The current study has several limitations. First, our data were limited in their ability to fully characterize the lifetime frequency and quantity of all past AUDs, including periods of AUD remission. We also used DSM-IV criteria for alcohol abuse and dependence to define AUD, which may limit generalizability to studies and clinics that currently utilize DSM-5 criteria. Additionally, history of AUD was self-reported by participants, which, like all self-report data, may be biased or inaccurate. Objectively measured use of alcohol (e.g. breathalyzer) over time would have been ideal; however, we believe that our data, collected via structured interviews, are still clinically relevant.

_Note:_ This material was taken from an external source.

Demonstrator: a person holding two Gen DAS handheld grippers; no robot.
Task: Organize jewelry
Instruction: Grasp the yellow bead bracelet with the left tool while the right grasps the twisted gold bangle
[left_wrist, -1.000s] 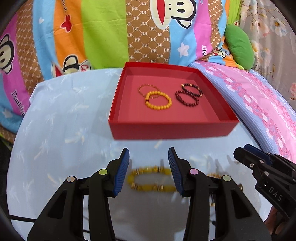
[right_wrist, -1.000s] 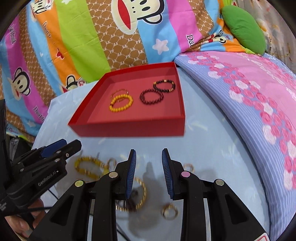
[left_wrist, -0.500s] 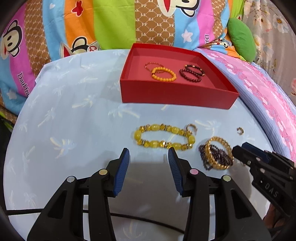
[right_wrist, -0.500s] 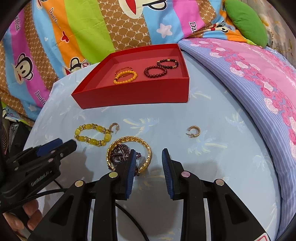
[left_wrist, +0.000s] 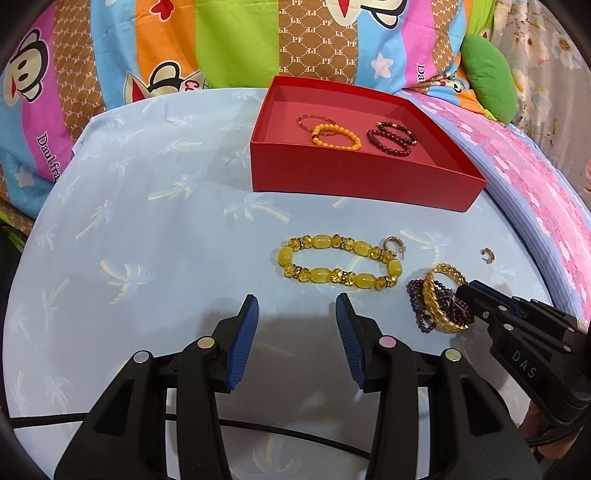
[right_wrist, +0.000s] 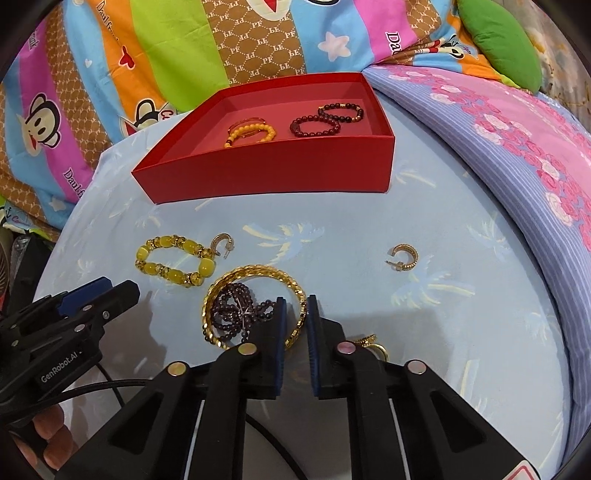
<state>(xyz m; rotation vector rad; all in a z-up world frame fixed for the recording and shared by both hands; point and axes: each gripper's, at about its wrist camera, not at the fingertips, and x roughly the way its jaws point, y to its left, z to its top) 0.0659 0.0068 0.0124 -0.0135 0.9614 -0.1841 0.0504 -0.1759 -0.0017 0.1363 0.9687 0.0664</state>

Next, although we had a subset of participants with lifetime alcohol quantity and frequency data, we did not have data on other AUD-specific factors (e.g. recency of any alcohol use, quantity and frequency of alcohol consumption during self-identified periods of misuse). Relatedly, our ‘years since last AUD’ variable does not take into account whether participants have maintained sobriety (i.e. an important predictor of neurocognitive recovery during AUD remission); rather, it simply captures time since last experiencing problems related to alcohol misuse. Our study was also limited in its cross-sectional nature; longitudinal work may build upon current findings to examine whether individuals who misuse alcohol at older ages are more likely to demonstrate cognitive decline over time. Furthermore, we did not assess anxiety, which may be an important factor as it is often comorbid with AUD and relates to neuropsychological performance. Lastly, we were restricted in our ability to interpret results in the context of biological mechanisms. More research is needed to elucidate specific biomarkers in the context of age, alcohol use, and HIV infection (e.g. liver enzymes, fluid biomarkers of inflammation) that may identify individuals most vulnerable to developing neurocognitive impairment.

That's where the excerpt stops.